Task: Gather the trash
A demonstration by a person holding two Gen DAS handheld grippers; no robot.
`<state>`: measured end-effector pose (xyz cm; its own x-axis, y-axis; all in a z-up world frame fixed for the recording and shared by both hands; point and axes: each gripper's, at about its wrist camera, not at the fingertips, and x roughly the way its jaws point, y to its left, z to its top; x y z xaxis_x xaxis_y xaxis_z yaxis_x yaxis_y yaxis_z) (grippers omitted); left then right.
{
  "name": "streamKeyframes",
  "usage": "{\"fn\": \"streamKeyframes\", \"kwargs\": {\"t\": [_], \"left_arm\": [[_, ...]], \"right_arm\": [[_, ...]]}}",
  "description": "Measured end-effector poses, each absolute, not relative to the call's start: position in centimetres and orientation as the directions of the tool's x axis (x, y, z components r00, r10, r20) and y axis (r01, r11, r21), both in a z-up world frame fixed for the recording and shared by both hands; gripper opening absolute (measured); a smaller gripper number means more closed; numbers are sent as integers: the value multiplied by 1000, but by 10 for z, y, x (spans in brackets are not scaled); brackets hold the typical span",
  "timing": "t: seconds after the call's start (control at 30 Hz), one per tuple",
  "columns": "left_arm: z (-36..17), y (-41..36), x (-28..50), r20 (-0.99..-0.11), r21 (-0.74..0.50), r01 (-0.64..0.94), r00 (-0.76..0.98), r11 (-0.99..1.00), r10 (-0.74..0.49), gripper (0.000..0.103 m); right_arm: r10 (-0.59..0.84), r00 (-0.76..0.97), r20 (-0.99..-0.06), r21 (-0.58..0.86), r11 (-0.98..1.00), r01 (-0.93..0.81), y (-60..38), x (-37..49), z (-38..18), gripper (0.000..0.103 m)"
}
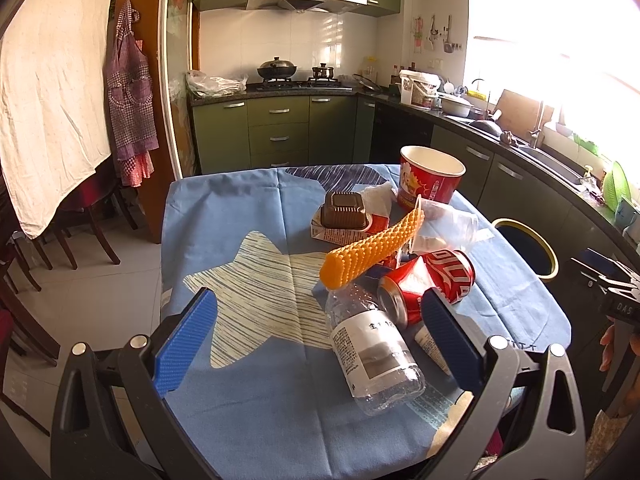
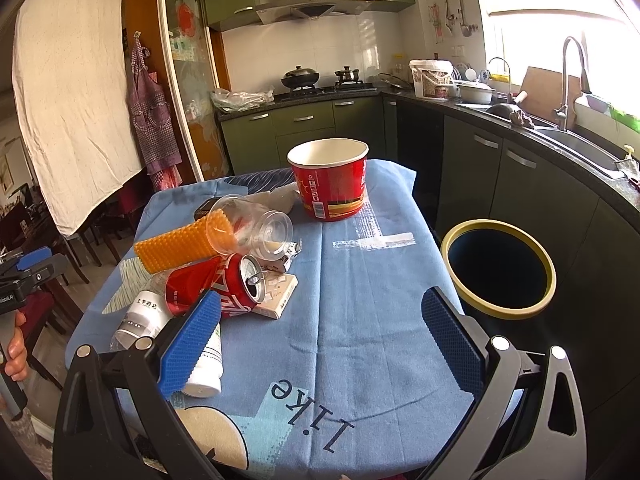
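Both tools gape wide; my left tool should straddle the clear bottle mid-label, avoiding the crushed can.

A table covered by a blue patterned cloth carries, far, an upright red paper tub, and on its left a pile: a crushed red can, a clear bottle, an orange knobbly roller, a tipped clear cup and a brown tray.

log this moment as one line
left gripper: open, empty | right gripper: open, empty | crushed red soda can: on table | yellow-rimmed dark bin: beside table
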<state>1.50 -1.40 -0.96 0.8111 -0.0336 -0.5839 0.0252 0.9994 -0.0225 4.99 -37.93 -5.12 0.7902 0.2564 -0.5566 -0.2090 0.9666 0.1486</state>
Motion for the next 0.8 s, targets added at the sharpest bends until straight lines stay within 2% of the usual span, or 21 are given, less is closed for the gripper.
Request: {"fn": "streamKeyframes", "kwargs": {"t": [0.2,0.33,0.47,0.63,0.8], "left_arm": [[2,-10,59,-592,6,15,806,1000,-9,97],[16,-10,103,-569,52,-5,822,999,34,97],[25,-4,153,-562,41,-15,826,999,35,97],[19,14,221,-583,-14,-55,812,998,37,97],[-8,25,264,-605,-39,-98,794,994,54,97]], "right_arm": [[253,759,-600,117,966,-229,-389,85,-35,99],[339,683,-647,169,937,-305,-390,131,-14,99],[392,609,-690,223,915,-336,-389,194,8,99],[367,539,-758,240,925,-293,-385,284,18,99],[304,457,-836,231,950,-210,-379,371,2,87]]}}
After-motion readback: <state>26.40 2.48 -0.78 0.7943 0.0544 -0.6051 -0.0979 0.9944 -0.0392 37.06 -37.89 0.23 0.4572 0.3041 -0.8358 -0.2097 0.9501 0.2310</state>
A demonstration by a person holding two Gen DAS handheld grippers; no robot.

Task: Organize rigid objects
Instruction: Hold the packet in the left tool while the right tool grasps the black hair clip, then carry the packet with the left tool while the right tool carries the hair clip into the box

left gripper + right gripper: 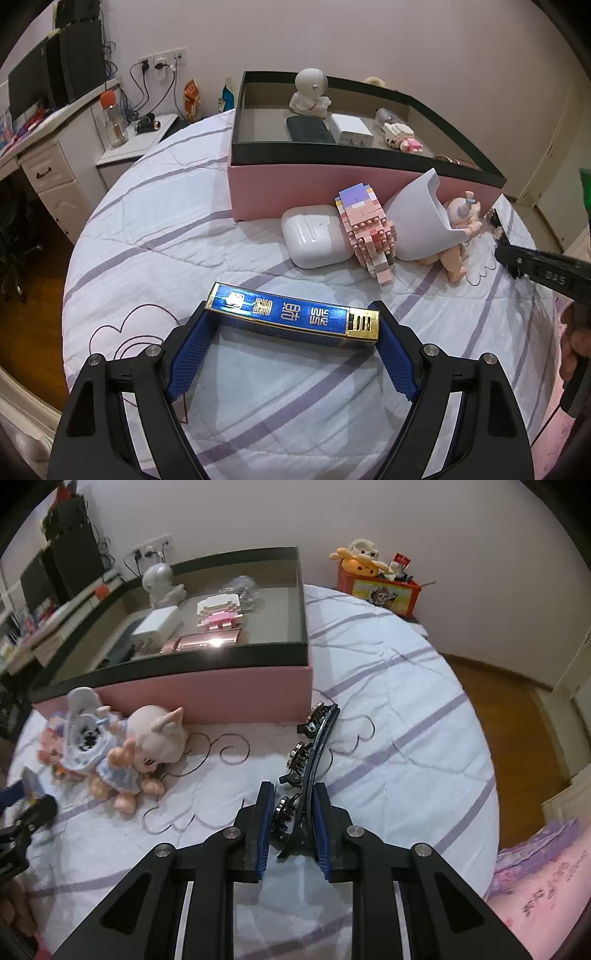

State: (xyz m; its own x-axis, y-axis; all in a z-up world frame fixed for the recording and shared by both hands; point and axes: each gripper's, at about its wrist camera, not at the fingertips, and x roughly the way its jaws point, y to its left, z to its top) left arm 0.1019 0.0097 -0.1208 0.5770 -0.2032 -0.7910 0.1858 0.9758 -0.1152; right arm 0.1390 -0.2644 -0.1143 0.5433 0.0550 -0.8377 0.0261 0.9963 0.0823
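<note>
The left gripper (pixel 291 325) is clamping a blue and gold pack (pixel 295 318) by its 2 short ends, blue pads (pixel 190 350) pressing in from either side, the pack lying crosswise over the striped bedspread (pixel 155 236). The right gripper (pixel 294 814) is pinching a long black hair clip (pixel 314 753) near its hinge end, jaws nearly together, with the clip running away from the fingers toward the corner of the box and its toothed side facing left.

Beyond the pack, a white earbud case (pixel 310 236) is resting on the bedspread, touching a pink and lilac brick figure (pixel 365 229) on its right. Just beside that, a white scoop-shaped shell (pixel 417 221) is leaning against the box's pink wall, with a peach-coloured doll (pixel 461 218) lying partly under it. In the right wrist view the same doll (pixel 147 738) is lying on its side in a pale blue dress.

Behind these things, a pink box (pixel 314 188) with a black rim is sitting open on the bed. Inside it are standing a white round-headed figurine (pixel 310 92), a dark flat case (pixel 308 129), a white charger block (pixel 351 129), a small pink brick model (pixel 221 614) and a shiny rose-coloured case (pixel 207 642).

Farthest off, an orange tin (pixel 380 590) topped with plush toys is sitting by the wall, and a desk (pixel 44 147) with monitors is standing at the left.
</note>
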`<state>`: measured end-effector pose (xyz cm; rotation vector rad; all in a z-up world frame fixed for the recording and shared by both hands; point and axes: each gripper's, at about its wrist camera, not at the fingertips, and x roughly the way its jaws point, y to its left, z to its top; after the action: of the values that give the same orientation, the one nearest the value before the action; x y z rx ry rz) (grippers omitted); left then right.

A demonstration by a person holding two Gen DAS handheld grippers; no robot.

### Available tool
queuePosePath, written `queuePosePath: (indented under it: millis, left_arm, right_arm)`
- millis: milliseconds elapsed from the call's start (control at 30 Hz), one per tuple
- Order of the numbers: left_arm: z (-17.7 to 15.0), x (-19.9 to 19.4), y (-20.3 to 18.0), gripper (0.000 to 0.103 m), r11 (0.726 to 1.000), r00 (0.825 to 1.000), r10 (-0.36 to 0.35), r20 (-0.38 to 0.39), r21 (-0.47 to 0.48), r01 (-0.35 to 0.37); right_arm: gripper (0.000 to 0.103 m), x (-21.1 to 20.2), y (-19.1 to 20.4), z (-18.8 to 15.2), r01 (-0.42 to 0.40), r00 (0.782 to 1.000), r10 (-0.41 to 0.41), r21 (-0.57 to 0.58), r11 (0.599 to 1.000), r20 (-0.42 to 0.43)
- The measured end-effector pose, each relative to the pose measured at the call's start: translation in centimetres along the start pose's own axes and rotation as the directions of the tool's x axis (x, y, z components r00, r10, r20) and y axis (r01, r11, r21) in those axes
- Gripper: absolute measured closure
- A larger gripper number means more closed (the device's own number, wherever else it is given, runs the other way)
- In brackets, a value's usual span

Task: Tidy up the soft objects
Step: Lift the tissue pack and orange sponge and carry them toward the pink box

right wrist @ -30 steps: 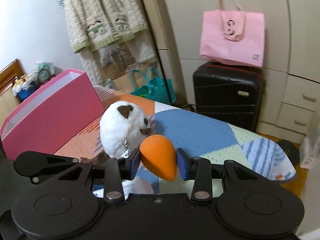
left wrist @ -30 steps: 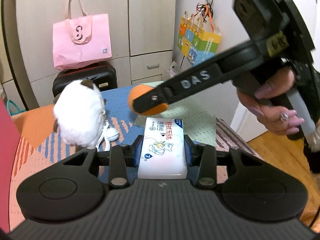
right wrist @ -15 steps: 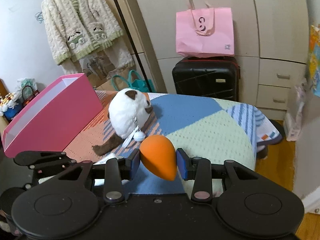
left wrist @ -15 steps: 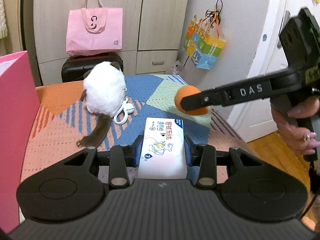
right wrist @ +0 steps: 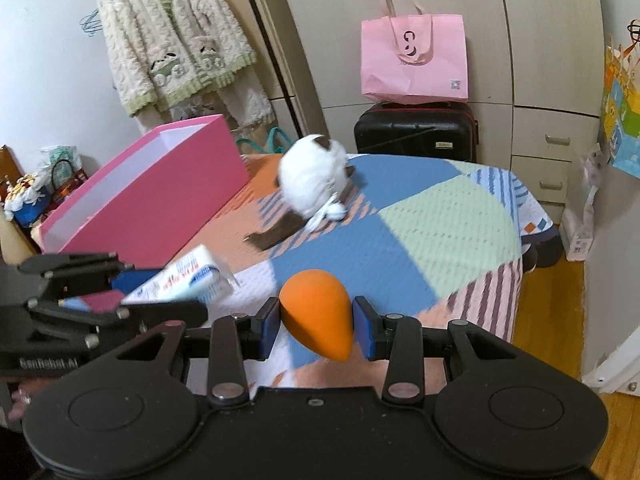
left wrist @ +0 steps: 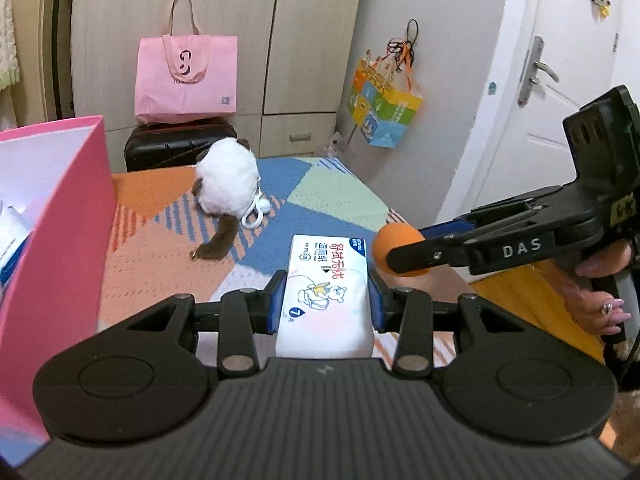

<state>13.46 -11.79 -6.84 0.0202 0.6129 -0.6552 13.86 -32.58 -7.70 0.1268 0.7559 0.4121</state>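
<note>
Mid-carry above the quilted table [right wrist: 460, 216], left gripper [left wrist: 326, 300] clamps a tissue pack [left wrist: 326, 280] and right gripper [right wrist: 316, 322] an orange sponge [right wrist: 316, 312], likely next into the pink box [right wrist: 152, 196] at ten o'clock.

You have a table [right wrist: 472, 240] in front of you, covered by a patchwork cloth [left wrist: 332, 196] in blue, pale green, orange and striped patches that hangs over the edges. On the cloth sits a white plush toy [right wrist: 314, 178] with brown ears and a brown tail trailing toward you, a white cord with a pompom beside it. At the left edge stands a tall pink box [right wrist: 160, 196], open at the top, near the toy but apart from it.
</note>
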Motion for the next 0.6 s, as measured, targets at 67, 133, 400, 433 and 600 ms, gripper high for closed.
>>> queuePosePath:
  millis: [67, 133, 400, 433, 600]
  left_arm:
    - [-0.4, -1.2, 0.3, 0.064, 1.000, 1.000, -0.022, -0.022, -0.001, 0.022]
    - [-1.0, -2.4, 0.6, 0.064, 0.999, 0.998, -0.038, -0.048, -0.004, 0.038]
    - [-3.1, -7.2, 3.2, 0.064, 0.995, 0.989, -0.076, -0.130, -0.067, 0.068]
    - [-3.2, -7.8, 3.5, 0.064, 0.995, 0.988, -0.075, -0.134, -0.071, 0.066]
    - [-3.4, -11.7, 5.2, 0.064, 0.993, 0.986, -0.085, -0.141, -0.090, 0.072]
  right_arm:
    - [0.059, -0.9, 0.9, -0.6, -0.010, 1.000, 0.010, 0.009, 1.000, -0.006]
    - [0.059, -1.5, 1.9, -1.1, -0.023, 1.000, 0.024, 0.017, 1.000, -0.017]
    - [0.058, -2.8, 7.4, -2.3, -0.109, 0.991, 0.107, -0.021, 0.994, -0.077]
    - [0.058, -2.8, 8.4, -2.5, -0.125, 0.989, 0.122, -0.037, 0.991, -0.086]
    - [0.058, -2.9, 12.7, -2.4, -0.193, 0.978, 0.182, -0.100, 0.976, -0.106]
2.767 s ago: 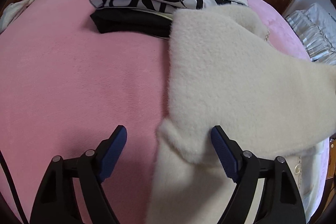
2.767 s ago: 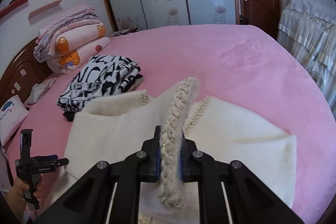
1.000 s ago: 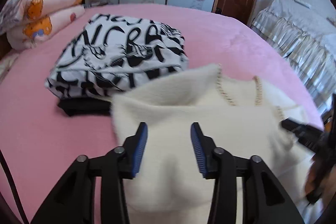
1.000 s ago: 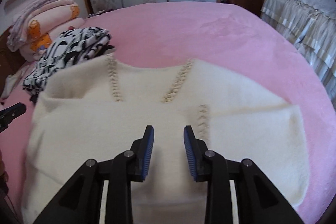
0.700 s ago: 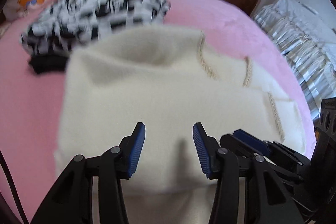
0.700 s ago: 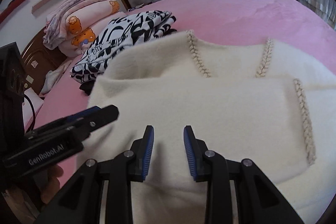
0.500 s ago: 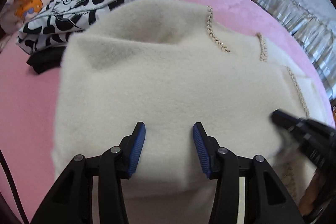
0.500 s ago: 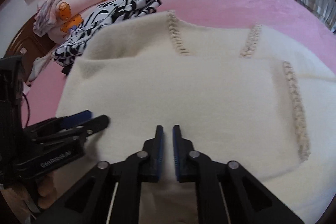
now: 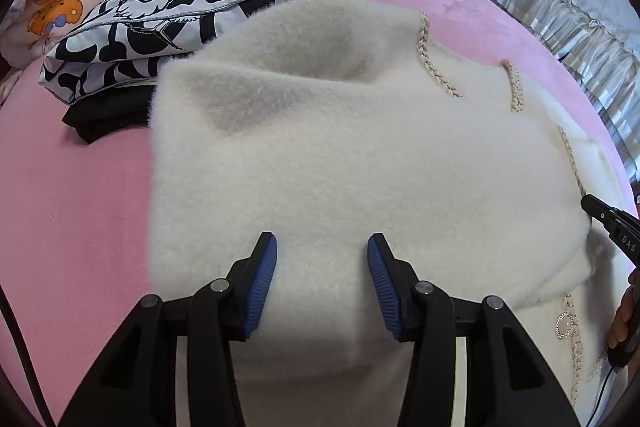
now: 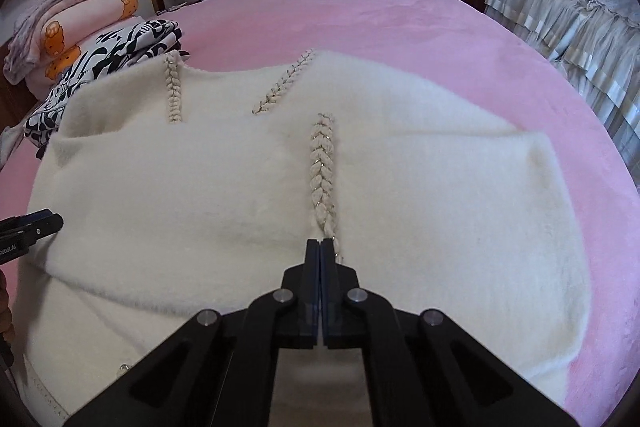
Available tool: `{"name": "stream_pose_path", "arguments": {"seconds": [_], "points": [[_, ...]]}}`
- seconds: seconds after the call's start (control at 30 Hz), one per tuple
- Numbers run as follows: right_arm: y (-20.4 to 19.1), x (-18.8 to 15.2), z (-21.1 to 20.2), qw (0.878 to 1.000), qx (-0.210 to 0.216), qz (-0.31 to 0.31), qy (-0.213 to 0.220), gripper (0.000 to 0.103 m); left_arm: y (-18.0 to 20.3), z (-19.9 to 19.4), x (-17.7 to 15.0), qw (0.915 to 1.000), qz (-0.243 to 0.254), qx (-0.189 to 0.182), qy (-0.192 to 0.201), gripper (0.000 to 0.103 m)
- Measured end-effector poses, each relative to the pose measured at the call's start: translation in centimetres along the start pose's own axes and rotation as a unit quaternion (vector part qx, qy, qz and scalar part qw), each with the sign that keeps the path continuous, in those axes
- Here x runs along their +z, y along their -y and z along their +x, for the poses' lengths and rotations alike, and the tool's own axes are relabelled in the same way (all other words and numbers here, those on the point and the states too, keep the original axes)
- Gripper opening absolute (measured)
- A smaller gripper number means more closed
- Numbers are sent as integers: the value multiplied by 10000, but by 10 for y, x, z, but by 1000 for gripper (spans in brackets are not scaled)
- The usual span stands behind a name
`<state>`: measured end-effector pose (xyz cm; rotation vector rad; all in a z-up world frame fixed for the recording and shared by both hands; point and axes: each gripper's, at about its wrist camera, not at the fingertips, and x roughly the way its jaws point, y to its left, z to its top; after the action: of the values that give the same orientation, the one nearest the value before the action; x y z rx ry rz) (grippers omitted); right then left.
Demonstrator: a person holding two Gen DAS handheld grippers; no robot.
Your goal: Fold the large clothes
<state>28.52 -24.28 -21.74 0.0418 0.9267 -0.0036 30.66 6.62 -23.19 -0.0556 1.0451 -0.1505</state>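
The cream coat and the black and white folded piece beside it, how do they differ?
The cream coat is plain, fluffy, trimmed with braid; the black and white piece is boldly patterned and smooth. The coat spreads wide, folded loosely; the patterned piece is a compact stack on a black garment. Both lie on the pink bed.

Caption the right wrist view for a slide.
Shut right gripper poised over braided trim of cream fuzzy coat on pink bed.

Both wrist views close, angled down, sharing cream garment [image 9: 360, 155].
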Motion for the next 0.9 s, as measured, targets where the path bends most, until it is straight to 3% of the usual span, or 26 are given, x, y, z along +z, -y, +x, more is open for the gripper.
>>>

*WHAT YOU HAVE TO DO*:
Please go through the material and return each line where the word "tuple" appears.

*ANSWER BELOW*:
  "timing": "t: seconds after the call's start (control at 30 Hz), one per tuple",
- millis: milliseconds elapsed from the call's start (control at 30 Hz), one per tuple
- seconds: seconds after the call's start (control at 30 Hz), one per tuple

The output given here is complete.